Amyotrophic Lateral Sclerosis (ALS): What is it?

Amyotrophic lateral sclerosis, more commonly known as ALS, is the most common type of motor neuron disease. It refers to a group of progressive, neurological diseases that cause dysfunction in the nerves that control muscle movement. As ALS progresses, these cells degenerate and die; and stop sending messages to muscles. Therefore, this leads to muscle weakness and the inability to control voluntary movement. In the early stages of ALS symptoms may be minimal, but they worsen over time.

Common symptoms include:

  • difficulty carrying out daily activities, including walking
  • increased clumsiness
  • weakness in the feet, hands, legs, and ankles
  • cramping and twitching in the arms, shoulders, or tongue
  • difficulty maintaining good posture and holding the head up
  • uncontrolled outbursts of laughing or crying, known as emotional lability
  • cognitive changes
  • slurring of speech and difficulty with voice projection
  • pain
  • fatigue
  • problems with saliva, and mucus
  • difficulty breathing and swallowing, in the later stages

The Centers for Disease Control and Prevention estimate that worldwide ALS affects between 2 to 5 people in every 100,000. Half of all people with ALS will live for 3 or more years after being diagnosed. Around 20 percent of people will live 5 years or more after diagnosis, 10 percent will live for 10 years or more, and 5 percent will live for 20 years.

Although there is no cure to ALS, there are treatments available to relieve symptoms and improve quality of life. Different therapies are commonly used to help alleviate the symptoms of ALS.

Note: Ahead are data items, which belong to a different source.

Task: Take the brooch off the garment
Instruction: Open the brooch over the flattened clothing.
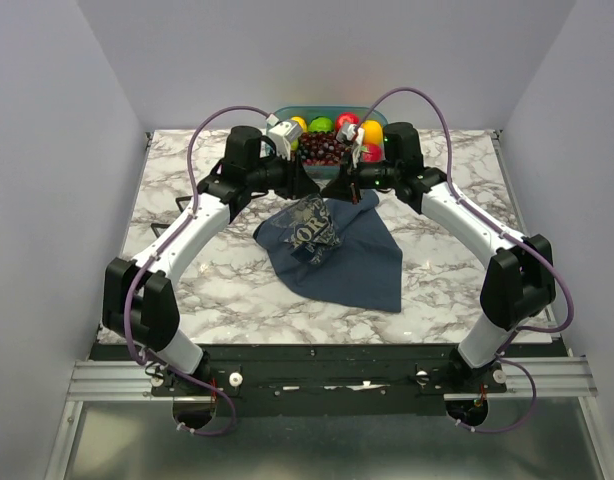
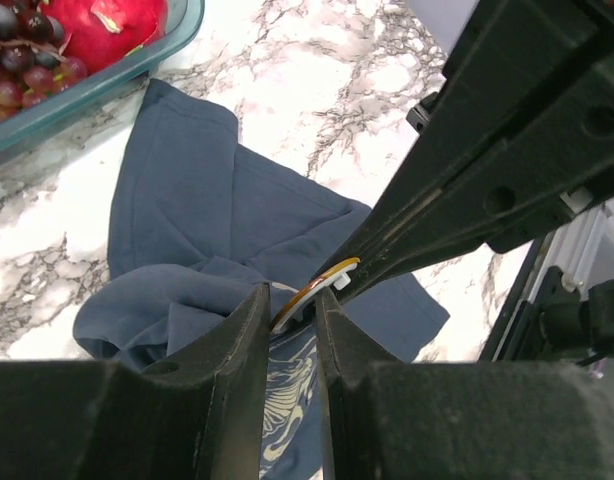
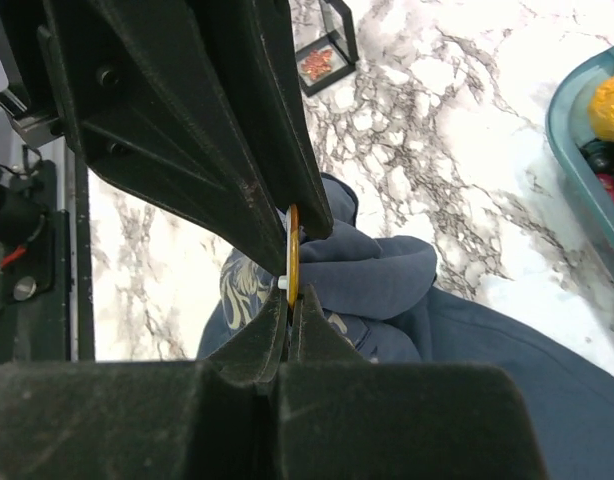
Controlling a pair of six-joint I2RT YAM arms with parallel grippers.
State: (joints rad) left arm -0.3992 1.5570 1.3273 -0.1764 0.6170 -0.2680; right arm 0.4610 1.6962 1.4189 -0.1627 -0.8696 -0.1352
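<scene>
Overhead, shirt: the shirt lies in the middle of the tabletop. Its far end is drawn up in a peak toward the far edge, short of the fruit tray.
Overhead, arms: my left gripper and right gripper meet tip to tip over that peak. The brooch is too small to make out here.
Left wrist, brooch: the brooch shows as a gold disc seen edge-on above bunched cloth. It runs from between my left fingers to the right gripper's tips.
Left wrist, left gripper: the fingers stand a narrow gap apart around the brooch's near end. I cannot tell whether they press it.
Right wrist, right gripper: the fingers are together, clamped on the brooch's lower edge by a small white catch.
Right wrist, cloth: folds of the shirt sit just beside and below the brooch.
Step, my judgement: I am working the brooch free with both grippers.
Doing it well: I should seat the left grip before any pull, then draw slowly along the pin's line. If cloth rises with it, I should stop, since the thin disc could slip or the cloth could snag.
</scene>
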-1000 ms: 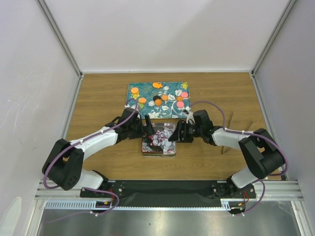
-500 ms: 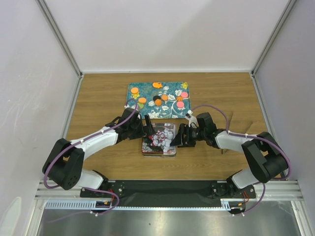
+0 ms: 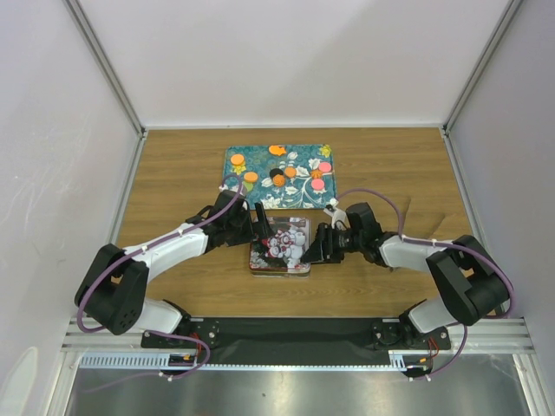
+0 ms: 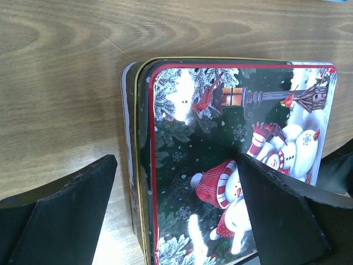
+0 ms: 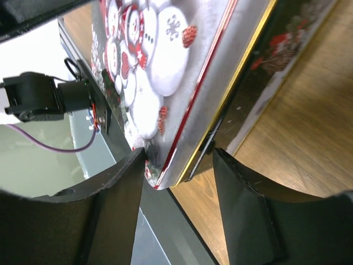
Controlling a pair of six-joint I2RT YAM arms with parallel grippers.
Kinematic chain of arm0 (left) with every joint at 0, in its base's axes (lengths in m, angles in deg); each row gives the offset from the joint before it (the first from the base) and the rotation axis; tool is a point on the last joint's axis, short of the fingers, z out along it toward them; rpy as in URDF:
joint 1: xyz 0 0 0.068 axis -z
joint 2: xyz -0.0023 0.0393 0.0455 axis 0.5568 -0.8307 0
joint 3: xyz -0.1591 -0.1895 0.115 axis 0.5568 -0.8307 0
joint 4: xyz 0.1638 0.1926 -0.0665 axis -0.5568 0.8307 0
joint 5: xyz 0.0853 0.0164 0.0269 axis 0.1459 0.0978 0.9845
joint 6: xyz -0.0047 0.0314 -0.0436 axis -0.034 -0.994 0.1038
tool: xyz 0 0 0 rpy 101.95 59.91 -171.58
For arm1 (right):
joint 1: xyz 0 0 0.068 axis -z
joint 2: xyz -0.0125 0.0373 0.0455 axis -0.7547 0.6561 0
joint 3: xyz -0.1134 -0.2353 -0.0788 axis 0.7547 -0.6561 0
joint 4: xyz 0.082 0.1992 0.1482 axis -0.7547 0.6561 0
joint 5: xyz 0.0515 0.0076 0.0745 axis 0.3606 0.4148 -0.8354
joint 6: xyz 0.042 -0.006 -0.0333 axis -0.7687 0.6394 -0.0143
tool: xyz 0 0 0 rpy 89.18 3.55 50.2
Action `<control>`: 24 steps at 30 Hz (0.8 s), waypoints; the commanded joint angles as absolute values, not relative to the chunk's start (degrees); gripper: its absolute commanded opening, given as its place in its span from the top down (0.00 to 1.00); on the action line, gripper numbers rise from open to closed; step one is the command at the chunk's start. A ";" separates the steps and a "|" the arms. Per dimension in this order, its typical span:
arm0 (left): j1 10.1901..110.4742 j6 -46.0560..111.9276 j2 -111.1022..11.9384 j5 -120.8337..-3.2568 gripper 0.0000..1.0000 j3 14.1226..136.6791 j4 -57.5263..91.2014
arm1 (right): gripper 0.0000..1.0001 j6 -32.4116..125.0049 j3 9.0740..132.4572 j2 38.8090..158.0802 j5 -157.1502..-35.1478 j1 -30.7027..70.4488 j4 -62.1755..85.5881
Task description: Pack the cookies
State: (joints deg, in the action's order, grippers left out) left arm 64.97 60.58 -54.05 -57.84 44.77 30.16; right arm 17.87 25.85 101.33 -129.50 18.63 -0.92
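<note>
- Small, flat, round cookies (image 3: 290,172) in orange, pink, dark brown and green lie scattered across a rectangular teal tray (image 3: 251,158) printed with white flowers, at the far middle of the light-brown wooden table (image 3: 173,173).
- Just on the near side of the tray sits a rectangular metal tin (image 3: 282,247). Its lid (image 4: 220,138) is painted with snowmen, snowy pine boughs and a red bird inside a red border. All the cookies in view are on the tray, apart from the tin.
- The left gripper (image 4: 176,160) stands wide open and holds nothing at the tin's left edge, with one black finger over bare wood and the other above the lid.
- The right gripper (image 5: 179,157) straddles a corner of the lid on the tin's right side. Its black fingers (image 5: 110,215) are set partly apart, and one lies against the lid's rim. Whether they pinch the lid cannot be told.
- At that corner, the right wrist view shows a dark gap between the lid's gold rim and the patterned wall of the tin below.
</note>
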 commanded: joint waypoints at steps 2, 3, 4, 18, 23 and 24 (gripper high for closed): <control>65.56 61.61 -53.89 -56.07 0.03 44.63 29.05 | 0.44 17.96 24.66 102.97 -128.59 17.01 -4.00; 65.65 61.70 -53.89 -56.07 0.03 44.54 28.96 | 0.46 17.78 24.49 103.32 -128.50 17.01 -4.70; 65.74 61.78 -53.98 -56.07 0.03 44.45 28.87 | 0.47 17.26 23.96 103.93 -128.67 17.01 -5.14; 66.70 62.31 -53.81 -55.46 0.03 44.10 28.70 | 0.78 16.19 23.15 105.35 -125.34 14.55 -6.75; 66.62 61.61 -53.10 -54.49 0.02 44.71 30.01 | 0.45 16.81 24.84 102.71 -122.53 13.93 -2.25; 66.62 61.17 -53.19 -54.05 0.02 44.89 30.36 | 0.42 16.99 25.01 100.79 -122.17 14.28 -0.77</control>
State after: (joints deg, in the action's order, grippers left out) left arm 65.97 61.85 -54.01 -55.39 44.42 29.75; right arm 14.35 24.41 103.32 -126.16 14.67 -7.15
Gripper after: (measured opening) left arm 0.976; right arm 0.549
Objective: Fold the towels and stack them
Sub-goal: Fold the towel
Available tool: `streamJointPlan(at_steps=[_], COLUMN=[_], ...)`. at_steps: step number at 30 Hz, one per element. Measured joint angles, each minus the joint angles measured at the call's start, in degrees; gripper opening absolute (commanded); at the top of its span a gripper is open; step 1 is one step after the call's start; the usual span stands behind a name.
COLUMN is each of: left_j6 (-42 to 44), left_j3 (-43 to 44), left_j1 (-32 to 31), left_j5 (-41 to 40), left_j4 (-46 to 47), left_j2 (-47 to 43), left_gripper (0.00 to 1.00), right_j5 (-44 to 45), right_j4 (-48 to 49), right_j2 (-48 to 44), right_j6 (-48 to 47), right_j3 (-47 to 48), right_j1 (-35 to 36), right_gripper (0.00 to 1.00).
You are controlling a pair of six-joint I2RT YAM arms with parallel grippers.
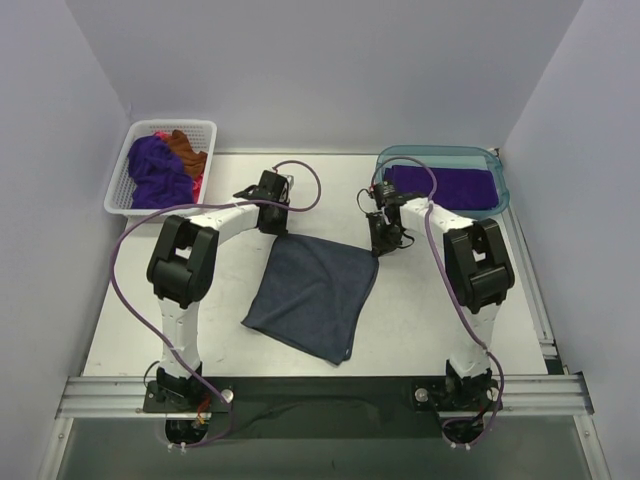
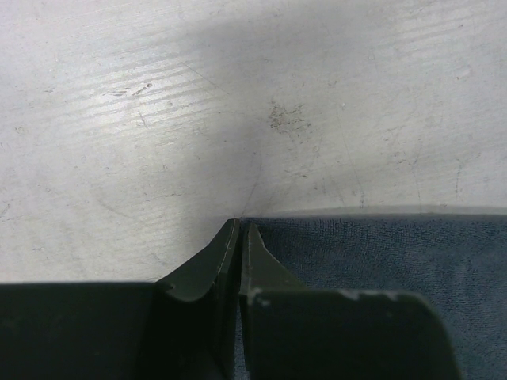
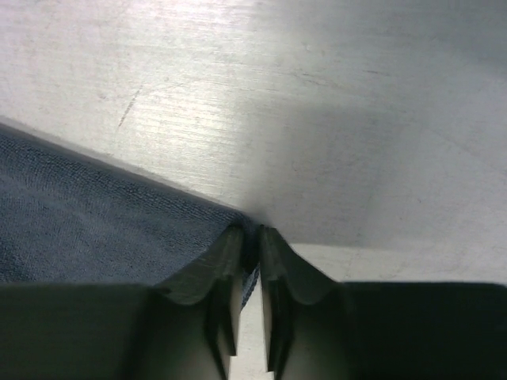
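Corners of the slate-blue towel (image 1: 315, 290) are sitting pinched in nearly closed jaws, its far edge running between the fingers, the flat cloth spreading rightward and back from the left gripper (image 2: 240, 229), leftward and back from the right gripper (image 3: 251, 233).

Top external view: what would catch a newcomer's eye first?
A slate-blue towel lies spread in the middle of the table, the left tool and right tool each pinching a far corner. Behind, a white basket of bunched towels sits far left, and a teal tub holding a folded purple towel far right.
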Motion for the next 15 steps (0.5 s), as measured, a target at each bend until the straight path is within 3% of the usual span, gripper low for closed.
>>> streamJointPlan(at_steps=[2,10,15], left_j6=[0.0,0.8,1.4], left_j3=[0.0,-1.2,-4.1], left_j1=[0.0,0.5,2.0], left_j5=[0.0,0.1,-0.6], left_j4=[0.0,-0.5,-0.9], left_j2=[0.0,-1.4,-7.4], left_gripper=[0.0,0.0,0.0], right_j5=[-0.5,-2.0,-2.1], right_j4=[0.0,-2.1,-4.0], right_j2=[0.1,0.7,-0.1], right_j6=[-0.8,-4.8,-6.8], right_j3=[0.0,2.1,8.0], right_j1=[0.2,0.3,0.4], right_gripper=[0.0,0.0,0.0])
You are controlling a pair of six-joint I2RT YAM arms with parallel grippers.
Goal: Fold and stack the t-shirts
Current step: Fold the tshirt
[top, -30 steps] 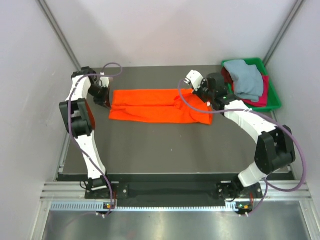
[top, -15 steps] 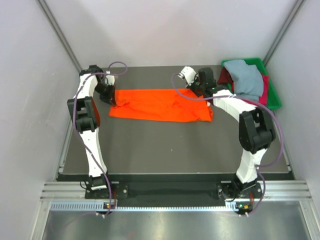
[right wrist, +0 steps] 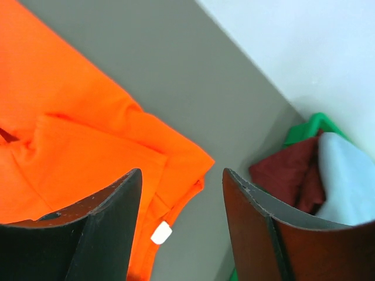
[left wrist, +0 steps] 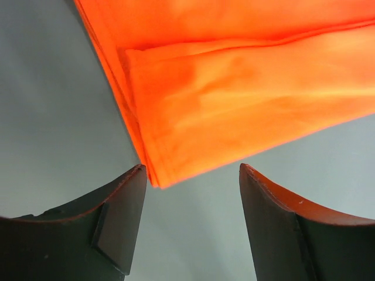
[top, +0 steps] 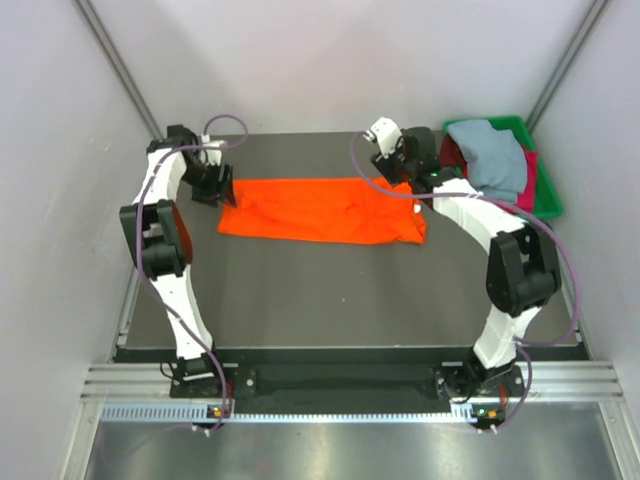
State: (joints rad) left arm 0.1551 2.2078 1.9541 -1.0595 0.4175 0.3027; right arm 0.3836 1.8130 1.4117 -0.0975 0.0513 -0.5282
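The orange t-shirt (top: 320,210) lay flat on the counter (top: 330,290), spread as a long band across its far half. The doubled edges in the left wrist view suggested it had already been folded lengthwise. An arm stood at each short end, which fitted a two-handed fold: with both ends taken at once, the band could be brought over itself without dragging or twisting. The left gripper (left wrist: 193,175) hung just above the shirt's left end with its fingers spread wide and nothing between them, and a corner of the cloth showed in the gap below. The right gripper (right wrist: 181,175) was equally wide open and empty, poised over the far right corner of the shirt, close to the green tray (top: 548,200). So the shirt was in neither gripper and rested wholly on the counter. The tray sat at the far right corner and held the shirts waiting their turn, a pale grey-blue t-shirt (top: 495,155) heaped on top of a dark red t-shirt (top: 525,190), out of the way of the folding area. As for writing, the only label was a small white tag (right wrist: 160,233) sticking out from the orange shirt's edge in the right wrist view. It looked blank, or too small to read, and no brand or print showed on any cloth, the tray or the arms.
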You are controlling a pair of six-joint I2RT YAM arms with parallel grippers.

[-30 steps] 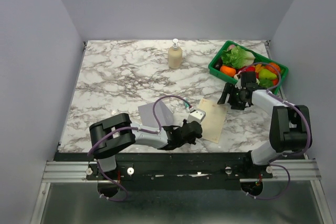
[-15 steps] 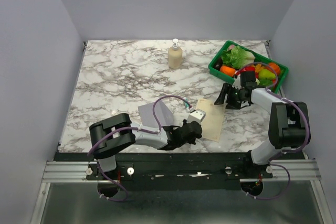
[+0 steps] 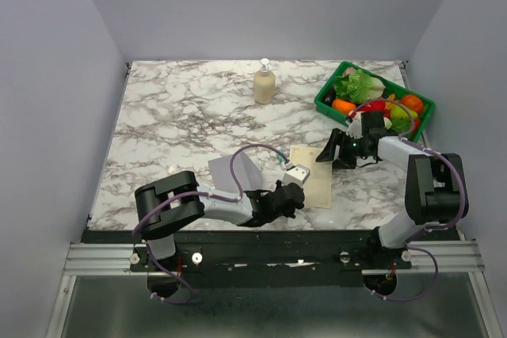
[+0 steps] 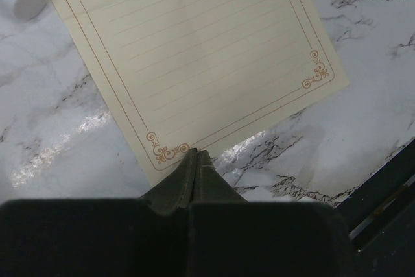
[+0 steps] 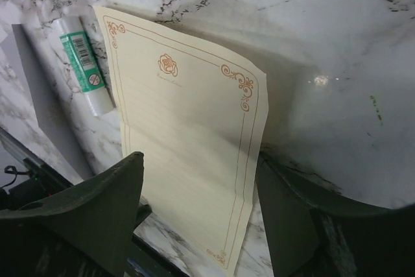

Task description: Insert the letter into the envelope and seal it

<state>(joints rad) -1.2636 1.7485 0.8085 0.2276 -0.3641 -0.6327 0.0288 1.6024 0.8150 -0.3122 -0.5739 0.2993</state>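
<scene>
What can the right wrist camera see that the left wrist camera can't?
Only the right wrist view shows the rose printed on the letter, the green label on the glue stick, a strip of the grey envelope, and the open right gripper straddling the sheet. Only the left wrist view shows the shut left gripper at the letter's near edge, and the front edge of the marble table. Both show the cream letter lying on the marble; the left view catches just the glue stick's white end.
</scene>
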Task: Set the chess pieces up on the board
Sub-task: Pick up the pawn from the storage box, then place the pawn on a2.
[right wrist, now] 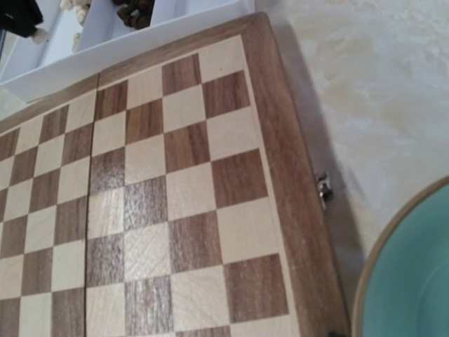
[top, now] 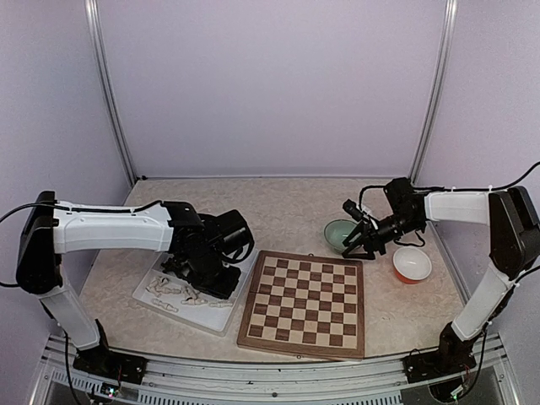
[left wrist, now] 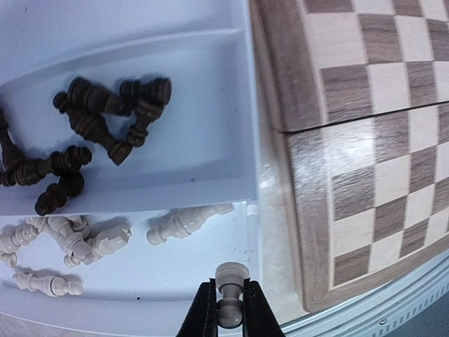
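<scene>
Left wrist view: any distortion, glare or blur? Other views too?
Left wrist: board rim bows, lens distortion; pale sheen on its squares; held white piece sharp. Right wrist: board crisp, teal bowl cropped at corner. Top external: even light, faint shadows.

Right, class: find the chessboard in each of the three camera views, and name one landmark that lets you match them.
Top external: the chessboard lies low and centre in the picture.
Left wrist: its brown rim and checks fill the right side.
Right wrist: it fills most of the frame, left and centre.
Shared landmark: the white tray beside the chessboard's edge, seen in all three views.
</scene>
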You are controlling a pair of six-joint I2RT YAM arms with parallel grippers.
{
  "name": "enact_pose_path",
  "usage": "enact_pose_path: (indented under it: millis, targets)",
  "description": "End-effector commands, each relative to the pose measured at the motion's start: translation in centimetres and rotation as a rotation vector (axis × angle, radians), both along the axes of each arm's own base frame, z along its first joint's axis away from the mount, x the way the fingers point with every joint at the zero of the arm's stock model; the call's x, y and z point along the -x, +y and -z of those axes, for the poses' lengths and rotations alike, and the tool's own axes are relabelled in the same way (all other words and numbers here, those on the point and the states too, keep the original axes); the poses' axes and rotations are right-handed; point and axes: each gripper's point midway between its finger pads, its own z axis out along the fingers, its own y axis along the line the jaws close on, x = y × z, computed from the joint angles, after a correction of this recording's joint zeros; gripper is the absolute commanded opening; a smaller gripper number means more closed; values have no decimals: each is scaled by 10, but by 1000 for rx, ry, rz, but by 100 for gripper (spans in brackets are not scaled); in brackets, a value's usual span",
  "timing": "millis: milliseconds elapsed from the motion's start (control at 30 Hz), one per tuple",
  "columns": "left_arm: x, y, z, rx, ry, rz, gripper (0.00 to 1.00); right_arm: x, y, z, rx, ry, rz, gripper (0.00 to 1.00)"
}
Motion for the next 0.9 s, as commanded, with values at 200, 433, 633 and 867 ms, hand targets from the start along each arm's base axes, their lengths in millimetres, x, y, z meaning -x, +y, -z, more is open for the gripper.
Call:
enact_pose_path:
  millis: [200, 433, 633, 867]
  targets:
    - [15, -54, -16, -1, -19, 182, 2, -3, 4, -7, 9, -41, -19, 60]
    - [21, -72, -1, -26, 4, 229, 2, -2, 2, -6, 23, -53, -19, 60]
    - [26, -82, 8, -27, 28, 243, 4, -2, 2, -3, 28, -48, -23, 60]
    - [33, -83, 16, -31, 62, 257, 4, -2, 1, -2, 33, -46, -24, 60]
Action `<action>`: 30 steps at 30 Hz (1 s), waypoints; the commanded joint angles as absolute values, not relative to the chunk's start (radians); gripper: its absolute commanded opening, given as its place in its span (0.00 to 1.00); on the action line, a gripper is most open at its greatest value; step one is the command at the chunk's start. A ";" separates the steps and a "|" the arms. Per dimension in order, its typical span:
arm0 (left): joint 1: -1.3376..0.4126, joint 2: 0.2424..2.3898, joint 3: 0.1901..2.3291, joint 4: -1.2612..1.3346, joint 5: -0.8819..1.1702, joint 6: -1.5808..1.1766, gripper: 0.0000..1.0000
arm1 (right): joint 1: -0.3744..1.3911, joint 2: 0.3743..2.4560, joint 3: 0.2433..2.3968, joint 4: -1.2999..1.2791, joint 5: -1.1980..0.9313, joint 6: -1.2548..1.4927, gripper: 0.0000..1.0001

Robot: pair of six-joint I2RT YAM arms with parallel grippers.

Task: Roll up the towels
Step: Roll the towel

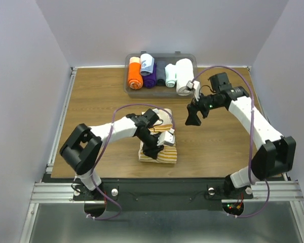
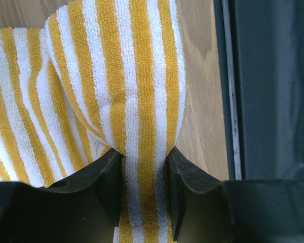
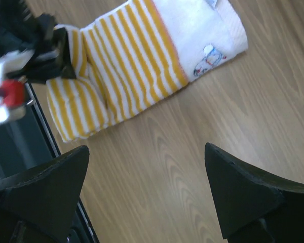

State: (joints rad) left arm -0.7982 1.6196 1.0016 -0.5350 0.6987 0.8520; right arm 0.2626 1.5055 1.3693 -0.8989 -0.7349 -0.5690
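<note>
Left gripper [image 2: 144,158] is clamped on a raised fold of the yellow-and-white striped terry towel [image 2: 137,76], its two black fingers [image 2: 104,174] pinching the cloth at the towel's near end. The right gripper [image 3: 146,149] hangs with its jaws wide apart and nothing between them, over bare wood of the brown table [image 3: 253,101], well to the right of the towel.

The towel lies on the table's near middle, close to the near edge. Its long axis runs near to far; the bunched, partly rolled end points near, and the flat white end with a small printed picture points far.

The grip holds only a narrow pinch, so the roll may turn crooked or slacken at its sides. Nothing pins the far end, so the whole cloth may slide instead of rolling. A pull nearward could drag it over the table edge.
</note>
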 commanded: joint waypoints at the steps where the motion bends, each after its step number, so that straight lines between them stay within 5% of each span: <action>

  • Physical therapy can help people with ALS manage pain and address mobility issues.
  • Occupational therapy can help train patients to compensate for hand and arm weaknesses
  • Breathing therapy may be required as the respiratory muscles get weaker.
  • Speech therapy helps patients with ALS in teaching them adaptive techniques when speaking becomes a challenge. Patients can learn to use computer-based communication equipment.
  • Nutritional support is needed when patients with ALS begin to have difficulty with swallowing.

For more information on amyotrophic lateral sclerosis (ALS), visit the Medical News Today at If you are interested in donating to help find a cure for ALS visit the ALS Association at If you or your loved one has ALS and is looking for a home health aide to help care for them, call us today for a free consultation at (212) 828-4545.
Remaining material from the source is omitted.